___ PROVIDED DATA ___

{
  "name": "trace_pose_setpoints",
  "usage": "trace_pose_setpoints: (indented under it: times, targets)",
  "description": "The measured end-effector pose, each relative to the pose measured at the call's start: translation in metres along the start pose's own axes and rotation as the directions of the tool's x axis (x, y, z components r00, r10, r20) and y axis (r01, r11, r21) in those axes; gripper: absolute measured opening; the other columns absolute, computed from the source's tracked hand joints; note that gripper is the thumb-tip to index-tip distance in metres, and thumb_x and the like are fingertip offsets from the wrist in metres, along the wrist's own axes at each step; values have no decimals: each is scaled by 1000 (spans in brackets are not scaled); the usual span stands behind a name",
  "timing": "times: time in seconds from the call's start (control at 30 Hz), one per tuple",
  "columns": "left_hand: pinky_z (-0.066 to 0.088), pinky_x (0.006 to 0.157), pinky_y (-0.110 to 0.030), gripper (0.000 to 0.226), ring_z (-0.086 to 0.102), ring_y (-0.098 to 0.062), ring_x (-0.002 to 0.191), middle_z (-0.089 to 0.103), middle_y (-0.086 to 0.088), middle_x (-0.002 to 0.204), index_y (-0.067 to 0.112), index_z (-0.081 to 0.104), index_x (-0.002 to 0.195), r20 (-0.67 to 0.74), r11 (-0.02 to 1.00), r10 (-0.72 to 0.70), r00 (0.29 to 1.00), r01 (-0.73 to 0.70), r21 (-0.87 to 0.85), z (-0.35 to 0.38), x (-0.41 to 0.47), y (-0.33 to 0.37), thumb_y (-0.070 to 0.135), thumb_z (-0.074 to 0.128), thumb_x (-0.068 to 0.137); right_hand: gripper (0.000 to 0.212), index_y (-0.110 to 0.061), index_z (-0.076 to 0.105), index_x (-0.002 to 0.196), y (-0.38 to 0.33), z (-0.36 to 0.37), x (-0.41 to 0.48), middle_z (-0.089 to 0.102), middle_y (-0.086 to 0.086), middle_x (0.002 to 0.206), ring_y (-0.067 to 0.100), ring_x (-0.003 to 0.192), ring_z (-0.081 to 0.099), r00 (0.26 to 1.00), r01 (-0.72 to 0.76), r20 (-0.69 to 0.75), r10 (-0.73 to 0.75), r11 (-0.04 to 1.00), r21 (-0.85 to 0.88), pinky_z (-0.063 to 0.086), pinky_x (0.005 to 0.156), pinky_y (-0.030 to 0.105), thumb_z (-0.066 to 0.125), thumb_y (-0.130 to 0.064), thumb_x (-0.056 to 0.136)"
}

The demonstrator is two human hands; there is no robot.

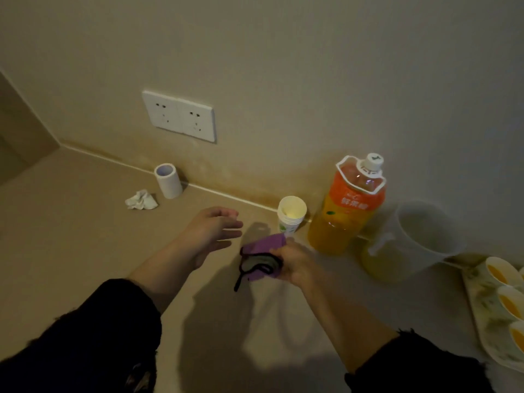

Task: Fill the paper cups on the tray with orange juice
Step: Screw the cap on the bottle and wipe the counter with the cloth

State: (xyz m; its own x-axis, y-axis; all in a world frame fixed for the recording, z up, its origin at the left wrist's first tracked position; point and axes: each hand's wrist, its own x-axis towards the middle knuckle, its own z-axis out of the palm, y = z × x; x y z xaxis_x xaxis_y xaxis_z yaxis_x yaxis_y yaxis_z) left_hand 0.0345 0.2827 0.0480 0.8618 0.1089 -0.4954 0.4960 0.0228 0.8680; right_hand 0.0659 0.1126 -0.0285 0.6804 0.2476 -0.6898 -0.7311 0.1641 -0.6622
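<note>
Beige counter (71, 236), "鲜果橙"-labelled juice bottle (346, 211)

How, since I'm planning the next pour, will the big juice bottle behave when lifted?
The juice bottle looks largely full, so probably heavy; grip it firmly. Tall and capped, it may tip if pushed high but shouldn't spill. The cup stack and pitcher stand close either side, so a sideways shove could knock them.

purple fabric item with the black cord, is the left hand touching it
Apart: the head view shows counter between the left hand and the purple fabric item with black cord.
</note>
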Motion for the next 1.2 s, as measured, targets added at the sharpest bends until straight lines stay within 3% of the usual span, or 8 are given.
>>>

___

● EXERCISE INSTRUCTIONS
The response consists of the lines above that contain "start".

● RESULT OF THIS EXERCISE
  "description": "The measured end-effector pose, each relative to the pose measured at the call's start: translation in metres along the start pose's own axes and rotation as the directions of the tool's x axis (x, y, z components r00, r10, r20) and y axis (r01, r11, r21) in those axes; gripper: absolute measured opening; the other columns absolute, computed from the source's tracked hand joints; note that gripper is the thumb-tip to index-tip distance in metres, and thumb_x and the like are fingertip offsets from the wrist in metres, along the wrist's own axes at each step; values have no decimals: each is scaled by 1000 (spans in brackets are not scaled); the usual span stands behind a name",
  "timing": "times: time in seconds from the call's start (control at 30 Hz), one per tuple",

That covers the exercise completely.